I got my PhD so that I could design, test, and evaluate instructional materials. I thought that if I could learn more, I could help more teachers understand how to use interesting curricular materials. When I saw students succeed after getting the chance to think for themselves and bring their own ideas into math, I wanted to help make that more widespread. That’s what led me to pursue my PhD and then work toward that through teaching undergraduates how to teach math, as well as through the research I do. Seeing it happen in real life, where you give kids a task, and they think about it, problem-solve, use their reasoning skills, and present their ideas, that’s what sparked me.
Then, when I got into my dissertation, there was this really cool textbook called Core Plus Mathematics, and it’s all investigation-based. You open it up, and it doesn’t even really look like a math book. It’s all text and narrative. It’s not the same “here’s a warmup, here’s a definition, here are some problems to solve that are exactly like the example right before it,” where students have no autonomy and don’t get to think at all. It was through watching that be successful in high-poverty schools in North Carolina, that I was like, “Oh wow, this is really cool.”
Could you describe some of your findings on the entrepreneurial pitch papers and what inspired them?

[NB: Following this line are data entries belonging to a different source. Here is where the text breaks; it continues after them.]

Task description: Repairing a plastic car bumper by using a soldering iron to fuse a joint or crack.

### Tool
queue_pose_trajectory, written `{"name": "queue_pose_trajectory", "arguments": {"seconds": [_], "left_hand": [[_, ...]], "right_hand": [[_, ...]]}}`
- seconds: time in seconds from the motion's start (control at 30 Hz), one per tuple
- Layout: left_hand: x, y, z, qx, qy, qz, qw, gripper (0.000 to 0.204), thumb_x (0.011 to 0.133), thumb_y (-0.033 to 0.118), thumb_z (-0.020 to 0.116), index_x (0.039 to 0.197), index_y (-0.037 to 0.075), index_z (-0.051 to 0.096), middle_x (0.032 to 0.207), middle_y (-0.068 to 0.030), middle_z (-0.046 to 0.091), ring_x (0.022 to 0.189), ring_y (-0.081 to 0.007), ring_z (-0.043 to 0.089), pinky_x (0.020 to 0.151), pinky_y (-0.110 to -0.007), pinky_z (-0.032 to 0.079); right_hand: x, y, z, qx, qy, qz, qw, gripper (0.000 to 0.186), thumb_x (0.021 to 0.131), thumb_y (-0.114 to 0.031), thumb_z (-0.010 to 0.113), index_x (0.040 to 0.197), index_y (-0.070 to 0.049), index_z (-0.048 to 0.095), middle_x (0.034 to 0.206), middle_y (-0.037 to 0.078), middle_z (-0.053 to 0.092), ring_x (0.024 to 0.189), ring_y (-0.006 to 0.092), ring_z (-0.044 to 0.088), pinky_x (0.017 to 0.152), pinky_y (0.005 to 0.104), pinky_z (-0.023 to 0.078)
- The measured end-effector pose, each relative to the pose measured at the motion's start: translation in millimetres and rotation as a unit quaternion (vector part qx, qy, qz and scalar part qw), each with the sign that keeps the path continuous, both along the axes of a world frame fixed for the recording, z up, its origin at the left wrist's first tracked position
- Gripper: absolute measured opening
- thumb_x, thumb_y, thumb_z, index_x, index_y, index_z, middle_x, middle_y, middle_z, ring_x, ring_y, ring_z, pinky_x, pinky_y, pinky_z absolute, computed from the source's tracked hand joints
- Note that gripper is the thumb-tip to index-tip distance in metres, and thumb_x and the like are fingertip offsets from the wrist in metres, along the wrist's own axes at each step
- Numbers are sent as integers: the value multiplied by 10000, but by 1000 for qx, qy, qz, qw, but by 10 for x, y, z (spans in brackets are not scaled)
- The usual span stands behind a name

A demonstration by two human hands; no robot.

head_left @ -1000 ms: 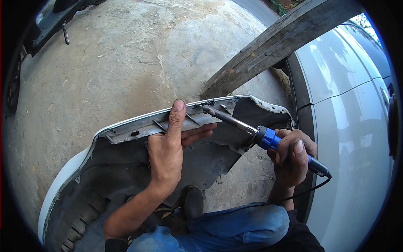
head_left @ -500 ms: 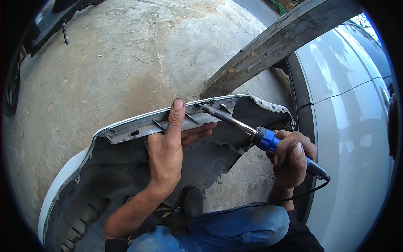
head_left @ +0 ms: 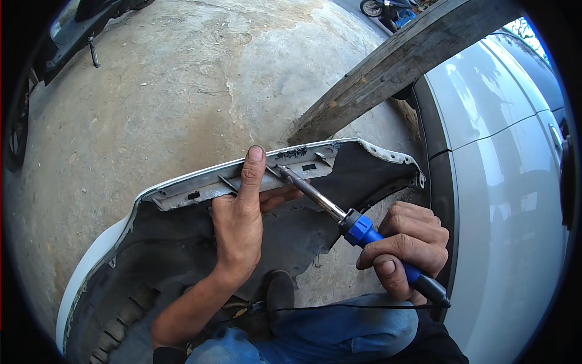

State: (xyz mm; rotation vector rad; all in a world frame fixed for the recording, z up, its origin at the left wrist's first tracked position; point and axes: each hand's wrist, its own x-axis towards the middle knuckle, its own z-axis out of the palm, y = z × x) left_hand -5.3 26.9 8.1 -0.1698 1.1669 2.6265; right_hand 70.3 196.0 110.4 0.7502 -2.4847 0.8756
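A white plastic car body panel [head_left: 90,261], its dark inner side up, lies across my lap. My left hand [head_left: 237,227] grips its ribbed upper flange, thumb over the edge, fingers partly hidden underneath. My right hand [head_left: 406,249] is closed around the blue handle of a soldering iron [head_left: 315,194] with a long metal shaft. The iron's tip is at a rib just right of my left thumb; whether it touches cannot be told. A dark, rough patch [head_left: 296,151] shows on the flange just above the tip. A black cord runs from the handle across my jeans.
A grey post [head_left: 364,82] slants up behind the panel. A white car [head_left: 497,206] stands close along the right. A dark vehicle [head_left: 73,30] is at the upper left on the concrete floor [head_left: 151,97]. A scooter [head_left: 388,13] is on the road at the top.
My right hand has moved down and turned, and the iron's tip has shifted left and down along the flange. A scooter has appeared on the road at the top.
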Motion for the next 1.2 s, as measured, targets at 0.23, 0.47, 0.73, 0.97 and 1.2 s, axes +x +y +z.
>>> {"name": "queue_pose_trajectory", "arguments": {"seconds": [0.23,0.47,0.73,0.97,1.2], "left_hand": [[11,-14,67,9,-2,-19,1000,498,1027,415,551,1054,-77,623,956,-232,714,858,-323,749,756,-405,638],[31,-23,57,5,0,-10,1000,498,1027,421,549,1058,-74,602,957,-237,712,852,-329,750,746,-401,640],[20,-11,44,15,-9,-17,1000,597,1034,477,503,1112,-110,583,964,-247,711,848,-341,749,739,-407,646],[19,-15,70,13,-13,-4,1000,585,1023,468,533,1099,-111,576,973,-240,699,823,-331,749,728,-416,649],[22,-23,70,22,-18,-3,1000,568,1014,456,558,1077,-107,584,964,-236,698,809,-320,748,724,-417,650]], "right_hand": [[84,68,1,-43,75,6,996,320,892,-357,692,862,-40,723,570,11,581,478,118,539,464,281,436],[236,67,-244,-246,11,-157,956,370,730,-171,839,990,-23,622,777,90,625,637,143,617,612,264,494],[209,155,-197,-222,-11,-141,965,220,739,-209,807,871,-79,690,746,90,628,640,137,592,581,259,465],[223,142,-267,-191,12,-101,976,211,760,-244,794,871,-96,692,721,88,631,617,148,598,568,267,475],[204,148,-277,-146,10,-116,982,230,796,-297,801,854,-105,689,715,93,647,597,152,632,556,268,494]]}}
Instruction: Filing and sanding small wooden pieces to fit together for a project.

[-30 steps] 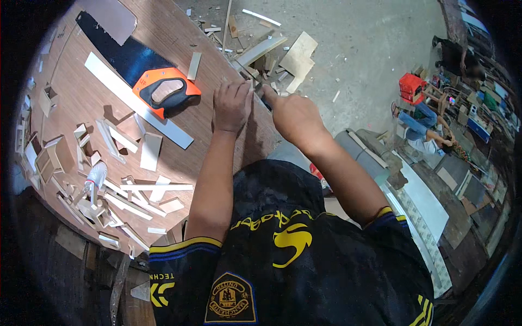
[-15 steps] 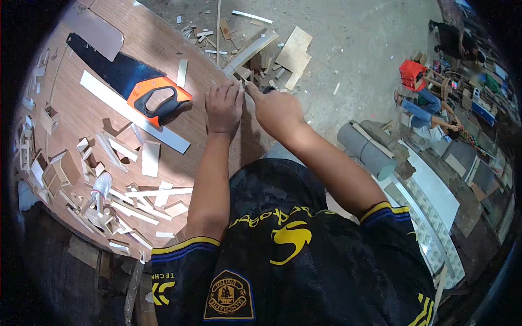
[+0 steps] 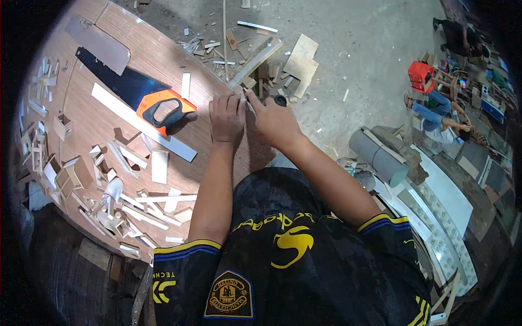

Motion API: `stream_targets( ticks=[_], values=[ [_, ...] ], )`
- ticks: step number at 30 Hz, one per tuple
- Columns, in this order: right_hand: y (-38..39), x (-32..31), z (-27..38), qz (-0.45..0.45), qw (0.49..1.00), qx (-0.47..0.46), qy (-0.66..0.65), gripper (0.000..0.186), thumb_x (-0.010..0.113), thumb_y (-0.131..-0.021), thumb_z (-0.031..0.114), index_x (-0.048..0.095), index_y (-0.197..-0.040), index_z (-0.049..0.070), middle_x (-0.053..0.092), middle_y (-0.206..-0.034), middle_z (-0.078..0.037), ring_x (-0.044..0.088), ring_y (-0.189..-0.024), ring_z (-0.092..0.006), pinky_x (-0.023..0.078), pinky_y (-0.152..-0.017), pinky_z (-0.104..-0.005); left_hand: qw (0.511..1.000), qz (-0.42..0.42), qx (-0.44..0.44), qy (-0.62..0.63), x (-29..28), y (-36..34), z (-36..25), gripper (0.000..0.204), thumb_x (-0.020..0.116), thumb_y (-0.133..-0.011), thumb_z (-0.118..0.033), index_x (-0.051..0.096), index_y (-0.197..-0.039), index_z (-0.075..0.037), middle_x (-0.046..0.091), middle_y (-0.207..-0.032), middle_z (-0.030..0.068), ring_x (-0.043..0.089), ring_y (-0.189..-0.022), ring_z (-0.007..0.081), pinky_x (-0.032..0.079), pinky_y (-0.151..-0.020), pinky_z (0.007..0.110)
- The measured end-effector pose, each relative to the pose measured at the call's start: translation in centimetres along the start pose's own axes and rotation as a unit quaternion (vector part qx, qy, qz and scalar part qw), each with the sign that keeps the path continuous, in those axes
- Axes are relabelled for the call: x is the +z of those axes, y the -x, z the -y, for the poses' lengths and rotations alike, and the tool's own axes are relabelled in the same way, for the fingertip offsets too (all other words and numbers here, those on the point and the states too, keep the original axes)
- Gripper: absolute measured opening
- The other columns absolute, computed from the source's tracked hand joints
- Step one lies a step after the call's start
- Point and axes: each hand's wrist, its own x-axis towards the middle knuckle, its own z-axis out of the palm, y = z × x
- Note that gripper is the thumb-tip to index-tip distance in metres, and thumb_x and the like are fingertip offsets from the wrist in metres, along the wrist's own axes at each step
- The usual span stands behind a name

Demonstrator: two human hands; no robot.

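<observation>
Dark tool (image 3: 280,100), rounded end showing past right hand (image 3: 276,125); rest hidden.

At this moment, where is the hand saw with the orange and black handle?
In the head view, the hand saw lies on the brown table, left of the person's left hand, beside the long white strip, its handle end nearer the hand.

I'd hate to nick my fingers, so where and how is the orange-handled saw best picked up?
Probably by the black grip of its looped handle, from the near right: the saw lies flat with that end toward you, while the blade points away left, teeth along its far edge.
</observation>
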Motion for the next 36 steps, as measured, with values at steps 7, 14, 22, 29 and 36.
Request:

I’m sure you’ve seen the show, Shark Tank. I call these “Shark Tank for math,” but the Design-and-Pitch Challenges in STEM have a targeted math goal, a really important social context, and an entrepreneurial pitch competition. Students are given a challenge in a one-minute video, often by a young kid, an entrepreneur or somebody on the edge of technology. Since I love geometry, one of my favorites is Flashy Fashion. We have a fashion designer who infuses LED light technology into dresses and sometimes does underwater photo shoots, and she’s the challenge champion for Flashy Fashion. She talks about fashion and this technology, and then launches the task, which is for kids to create a wearable product that infuses LED light technology. That’s really fun and exciting because the kids get to decide what they want to do for their product.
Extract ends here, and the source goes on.